Exercise
This exercise asks for every line of the material that includes the word "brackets".

*** Begin section ***

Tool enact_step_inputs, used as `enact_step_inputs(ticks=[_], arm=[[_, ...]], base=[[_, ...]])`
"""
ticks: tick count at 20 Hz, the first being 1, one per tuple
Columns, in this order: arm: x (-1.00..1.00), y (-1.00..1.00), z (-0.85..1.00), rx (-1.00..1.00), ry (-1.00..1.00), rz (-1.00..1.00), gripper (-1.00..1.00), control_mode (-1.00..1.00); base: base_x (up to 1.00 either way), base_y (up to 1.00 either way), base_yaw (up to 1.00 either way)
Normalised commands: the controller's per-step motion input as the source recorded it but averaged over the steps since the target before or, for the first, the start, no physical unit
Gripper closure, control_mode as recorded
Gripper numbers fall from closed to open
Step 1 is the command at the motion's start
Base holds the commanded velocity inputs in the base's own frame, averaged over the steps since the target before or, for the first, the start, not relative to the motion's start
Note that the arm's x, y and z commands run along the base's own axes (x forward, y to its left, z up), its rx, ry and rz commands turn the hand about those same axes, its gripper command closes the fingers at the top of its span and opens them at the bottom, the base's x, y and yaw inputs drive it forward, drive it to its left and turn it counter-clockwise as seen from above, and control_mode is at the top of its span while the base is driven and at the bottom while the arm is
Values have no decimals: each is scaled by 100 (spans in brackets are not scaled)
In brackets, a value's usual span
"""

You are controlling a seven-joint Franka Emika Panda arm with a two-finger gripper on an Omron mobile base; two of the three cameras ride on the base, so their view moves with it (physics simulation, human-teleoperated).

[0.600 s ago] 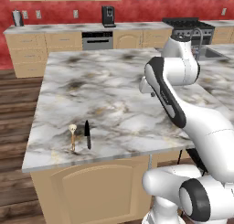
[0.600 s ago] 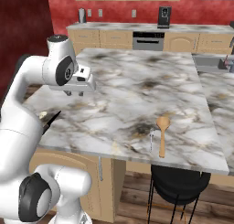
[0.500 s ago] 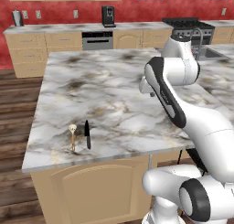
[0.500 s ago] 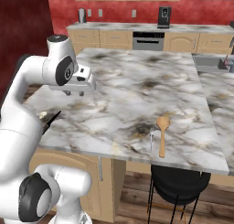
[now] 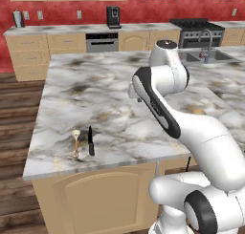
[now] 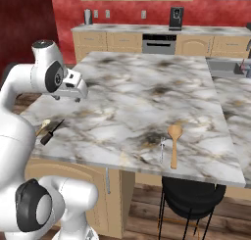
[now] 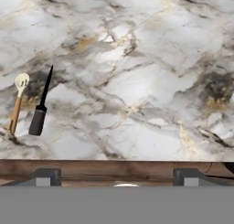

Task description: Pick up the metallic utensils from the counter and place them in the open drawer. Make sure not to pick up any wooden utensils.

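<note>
A black-handled knife [image 5: 90, 141] with a dark pointed blade lies near the front left corner of the marble counter [image 5: 110, 80]. Close to its left lies a thin wooden stick with a pale round head [image 5: 75, 143]. In the hand view the knife [image 7: 41, 105] and the stick [image 7: 16, 105] sit at the left. A small silvery utensil [image 6: 162, 149] lies beside a brown wooden spoon [image 6: 173, 144] near the counter's front right edge. My gripper [image 6: 73, 93] hovers open and empty above the counter, right of the knife; its fingertips [image 7: 45, 175] stand wide apart. The open drawer is out of view.
A sink with a faucet [image 5: 206, 44] is set into the counter's far right. A black stool [image 6: 191, 200] stands under the front right edge. Cabinets, a dishwasher [image 5: 101, 41] and a coffee machine [image 5: 113, 17] line the back wall.
The arm has swung a little to the left over the counter, toward the knife's side. The utensils have not moved, and the gripper stays open.
</note>
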Motion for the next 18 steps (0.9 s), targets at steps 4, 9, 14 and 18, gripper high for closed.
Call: enact_step_inputs(ticks=[4,9,14,18], arm=[[21,63,-29,0,-9,-14,-100,-100],[24,64,-52,0,-1,-13,-100,-100],[7,48,-57,4,4,-10,-100,-100],[35,36,-49,0,23,0,-100,-100]], base=[[0,0,0],[0,0,0],[0,0,0],[0,0,0]])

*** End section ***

Solution to this problem
Values have no decimals: each is scaled by 100 (spans in brackets are not scaled)
In brackets, a value's usual span

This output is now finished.